Annals of Surgical Oncology, vol.23, no.6, pp.2010-2018, 2016 (SCI-Expanded) identifier identifier identifier

  • Publication Type: Article / Article
  • Volume: 23 Issue: 6
  • Publication Date: 2016
  • Doi Number: 10.1245/s10434-016-5093-7
  • Journal Name: Annals of Surgical Oncology
  • Journal Indexes: Science Citation Index Expanded (SCI-EXPANDED), Scopus
  • Page Numbers: pp.2010-2018
  • Istanbul Medipol University Affiliated: Yes


Background: Most studies have failed to identify any prognostic value of the current T-stage protocol for pancreatic ductal adenocarcinoma (PDAC) by the American Joint Committee on Cancer and the Union for International Cancer Control unless some grouping was performed.

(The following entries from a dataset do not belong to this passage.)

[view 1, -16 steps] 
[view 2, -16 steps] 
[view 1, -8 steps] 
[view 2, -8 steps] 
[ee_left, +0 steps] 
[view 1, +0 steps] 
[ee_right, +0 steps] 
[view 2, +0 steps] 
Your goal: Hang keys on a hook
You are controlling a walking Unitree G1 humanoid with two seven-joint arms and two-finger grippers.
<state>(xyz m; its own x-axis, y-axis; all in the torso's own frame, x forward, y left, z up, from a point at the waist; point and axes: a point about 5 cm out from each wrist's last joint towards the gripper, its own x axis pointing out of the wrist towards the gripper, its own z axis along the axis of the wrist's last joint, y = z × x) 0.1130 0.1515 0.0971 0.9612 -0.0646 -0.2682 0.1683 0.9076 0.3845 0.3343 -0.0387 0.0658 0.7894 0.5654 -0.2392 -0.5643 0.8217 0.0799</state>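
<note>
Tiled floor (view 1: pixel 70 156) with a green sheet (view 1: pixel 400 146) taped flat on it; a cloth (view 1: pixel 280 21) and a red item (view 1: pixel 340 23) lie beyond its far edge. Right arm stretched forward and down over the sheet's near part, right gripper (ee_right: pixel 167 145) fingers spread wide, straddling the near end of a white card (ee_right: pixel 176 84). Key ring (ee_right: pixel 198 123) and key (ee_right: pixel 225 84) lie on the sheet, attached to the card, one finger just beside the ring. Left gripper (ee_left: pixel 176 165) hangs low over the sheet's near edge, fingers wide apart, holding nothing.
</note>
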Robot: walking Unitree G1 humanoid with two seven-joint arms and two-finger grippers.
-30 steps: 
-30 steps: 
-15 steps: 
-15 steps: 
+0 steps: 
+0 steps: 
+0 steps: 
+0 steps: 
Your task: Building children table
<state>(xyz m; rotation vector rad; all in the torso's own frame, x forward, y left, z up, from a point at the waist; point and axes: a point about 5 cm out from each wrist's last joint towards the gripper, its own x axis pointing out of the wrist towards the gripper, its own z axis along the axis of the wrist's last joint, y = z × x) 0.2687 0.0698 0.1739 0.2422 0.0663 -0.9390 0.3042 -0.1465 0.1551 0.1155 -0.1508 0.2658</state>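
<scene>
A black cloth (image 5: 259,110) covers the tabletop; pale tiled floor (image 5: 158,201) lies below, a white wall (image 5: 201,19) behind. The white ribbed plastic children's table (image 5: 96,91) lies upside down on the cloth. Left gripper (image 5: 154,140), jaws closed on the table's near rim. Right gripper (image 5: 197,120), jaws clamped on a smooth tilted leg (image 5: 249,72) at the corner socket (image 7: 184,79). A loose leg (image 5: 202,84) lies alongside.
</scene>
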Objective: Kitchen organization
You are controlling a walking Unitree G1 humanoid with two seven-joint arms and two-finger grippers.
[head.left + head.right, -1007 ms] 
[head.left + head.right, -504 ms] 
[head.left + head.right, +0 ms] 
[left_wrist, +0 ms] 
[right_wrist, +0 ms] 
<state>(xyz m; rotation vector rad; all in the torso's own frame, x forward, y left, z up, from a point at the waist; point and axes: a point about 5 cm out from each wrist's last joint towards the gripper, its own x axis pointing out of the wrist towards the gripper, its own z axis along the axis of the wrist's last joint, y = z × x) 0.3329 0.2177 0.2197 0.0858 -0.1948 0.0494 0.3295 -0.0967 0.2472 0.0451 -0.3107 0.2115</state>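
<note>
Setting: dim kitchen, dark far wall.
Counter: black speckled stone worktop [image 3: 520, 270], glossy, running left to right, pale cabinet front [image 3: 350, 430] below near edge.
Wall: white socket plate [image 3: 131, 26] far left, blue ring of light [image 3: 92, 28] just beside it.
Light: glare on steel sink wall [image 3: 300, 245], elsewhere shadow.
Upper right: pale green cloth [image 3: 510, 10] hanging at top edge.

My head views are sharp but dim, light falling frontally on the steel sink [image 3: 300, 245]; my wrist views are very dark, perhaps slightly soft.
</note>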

Methods: To document the parameters included in this T-stage protocol, 223 consecutive pancreatoduodenectomy specimens with PDAC were processed by a uniform grossing protocol. Results: Peripancreatic soft tissue (PST) involvement, the main pT3 parameter, was found to be inapplicable and irreproducible due to lack of a true capsule in the pancreas and variability in the amount and distribution of adipose tissue. Furthermore, 91 % of the cases showed carcinoma in the adipose tissue, presumably representing the PST, and thus were classified as pT3. An additional 4.5 % were qualified as pT3 due to extension into adjacent sites. The T-stage defined as such was not found to have any correlation with survival (p = 0.4). A revised T-stage protocol was devised that defined pT1 as 2 cm or smaller, pT2 as >2–4 cm, and pT3 as larger than 4 cm. This revised protocol was tested in 757 consecutive PDACs. The median and 3-year survival rates of this size-based protocol were 26, 18, 13 months, and 40 %, 26 %, 20 %, respectively (p < 0.0001). The association between higher T-stage and shorter survival persisted in N0 cases and in multivariate modeling. Analysis of the Surveillance, Epidemiology, and End Results database also confirmed the survival differences (p < 0.0001). Conclusions: This study showed that resected PDACs are already spread to various surfaces of the pancreas, leaving only about 4 % of PDACs to truly qualify as pT1/T2, and that the current T-stage protocol does not have any prognostic correlation. In contrast, as shown previously in many studies, size is an important prognosticator, and a size-based T-stage protocol is more applicable and has prognostic value in PDAC.